#### RECORDED DATA ####

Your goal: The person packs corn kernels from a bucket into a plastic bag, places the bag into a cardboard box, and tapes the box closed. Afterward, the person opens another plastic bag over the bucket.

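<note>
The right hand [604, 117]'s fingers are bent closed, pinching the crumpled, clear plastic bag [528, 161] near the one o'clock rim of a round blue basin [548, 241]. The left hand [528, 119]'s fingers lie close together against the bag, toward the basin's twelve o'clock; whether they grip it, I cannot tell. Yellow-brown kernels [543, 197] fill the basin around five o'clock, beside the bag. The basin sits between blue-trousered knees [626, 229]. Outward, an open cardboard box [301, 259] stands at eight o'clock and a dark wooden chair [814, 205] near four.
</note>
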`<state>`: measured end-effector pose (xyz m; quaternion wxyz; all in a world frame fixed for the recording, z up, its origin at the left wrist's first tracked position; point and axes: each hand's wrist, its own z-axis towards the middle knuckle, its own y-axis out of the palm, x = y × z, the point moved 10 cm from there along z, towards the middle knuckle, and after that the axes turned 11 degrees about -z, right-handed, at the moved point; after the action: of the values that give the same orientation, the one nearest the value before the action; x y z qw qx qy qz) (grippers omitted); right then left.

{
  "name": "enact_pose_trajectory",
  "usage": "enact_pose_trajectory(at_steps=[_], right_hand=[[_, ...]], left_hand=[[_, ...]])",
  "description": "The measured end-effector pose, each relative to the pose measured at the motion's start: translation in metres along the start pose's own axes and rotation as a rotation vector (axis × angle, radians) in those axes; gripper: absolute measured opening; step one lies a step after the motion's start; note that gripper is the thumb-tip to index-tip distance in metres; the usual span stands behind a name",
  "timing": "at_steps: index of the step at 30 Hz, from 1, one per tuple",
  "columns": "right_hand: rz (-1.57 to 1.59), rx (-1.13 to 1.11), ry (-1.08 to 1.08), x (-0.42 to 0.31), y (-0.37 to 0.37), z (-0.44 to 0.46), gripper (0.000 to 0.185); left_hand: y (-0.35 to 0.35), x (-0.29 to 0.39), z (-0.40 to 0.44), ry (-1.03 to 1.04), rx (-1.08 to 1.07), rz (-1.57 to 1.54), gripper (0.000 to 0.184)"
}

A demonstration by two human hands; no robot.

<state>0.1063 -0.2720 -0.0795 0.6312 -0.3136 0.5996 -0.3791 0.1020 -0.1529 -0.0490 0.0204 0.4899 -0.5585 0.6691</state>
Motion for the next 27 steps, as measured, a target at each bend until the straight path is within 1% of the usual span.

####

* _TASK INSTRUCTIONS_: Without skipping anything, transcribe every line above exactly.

* _SOLUTION BELOW_:
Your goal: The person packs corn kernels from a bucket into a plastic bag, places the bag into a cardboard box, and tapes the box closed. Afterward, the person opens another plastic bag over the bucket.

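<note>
The right hand [604, 117]'s fingers are bent closed, pinching the crumpled, clear plastic bag [528, 161] near the one o'clock rim of a round blue basin [548, 241]. The left hand [528, 119]'s fingers lie close together against the bag, toward the basin's twelve o'clock; whether they grip it, I cannot tell. Yellow-brown kernels [543, 197] fill the basin around five o'clock, beside the bag. The basin sits between blue-trousered knees [626, 229]. Outward, an open cardboard box [301, 259] stands at eight o'clock and a dark wooden chair [814, 205] near four.
</note>
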`<state>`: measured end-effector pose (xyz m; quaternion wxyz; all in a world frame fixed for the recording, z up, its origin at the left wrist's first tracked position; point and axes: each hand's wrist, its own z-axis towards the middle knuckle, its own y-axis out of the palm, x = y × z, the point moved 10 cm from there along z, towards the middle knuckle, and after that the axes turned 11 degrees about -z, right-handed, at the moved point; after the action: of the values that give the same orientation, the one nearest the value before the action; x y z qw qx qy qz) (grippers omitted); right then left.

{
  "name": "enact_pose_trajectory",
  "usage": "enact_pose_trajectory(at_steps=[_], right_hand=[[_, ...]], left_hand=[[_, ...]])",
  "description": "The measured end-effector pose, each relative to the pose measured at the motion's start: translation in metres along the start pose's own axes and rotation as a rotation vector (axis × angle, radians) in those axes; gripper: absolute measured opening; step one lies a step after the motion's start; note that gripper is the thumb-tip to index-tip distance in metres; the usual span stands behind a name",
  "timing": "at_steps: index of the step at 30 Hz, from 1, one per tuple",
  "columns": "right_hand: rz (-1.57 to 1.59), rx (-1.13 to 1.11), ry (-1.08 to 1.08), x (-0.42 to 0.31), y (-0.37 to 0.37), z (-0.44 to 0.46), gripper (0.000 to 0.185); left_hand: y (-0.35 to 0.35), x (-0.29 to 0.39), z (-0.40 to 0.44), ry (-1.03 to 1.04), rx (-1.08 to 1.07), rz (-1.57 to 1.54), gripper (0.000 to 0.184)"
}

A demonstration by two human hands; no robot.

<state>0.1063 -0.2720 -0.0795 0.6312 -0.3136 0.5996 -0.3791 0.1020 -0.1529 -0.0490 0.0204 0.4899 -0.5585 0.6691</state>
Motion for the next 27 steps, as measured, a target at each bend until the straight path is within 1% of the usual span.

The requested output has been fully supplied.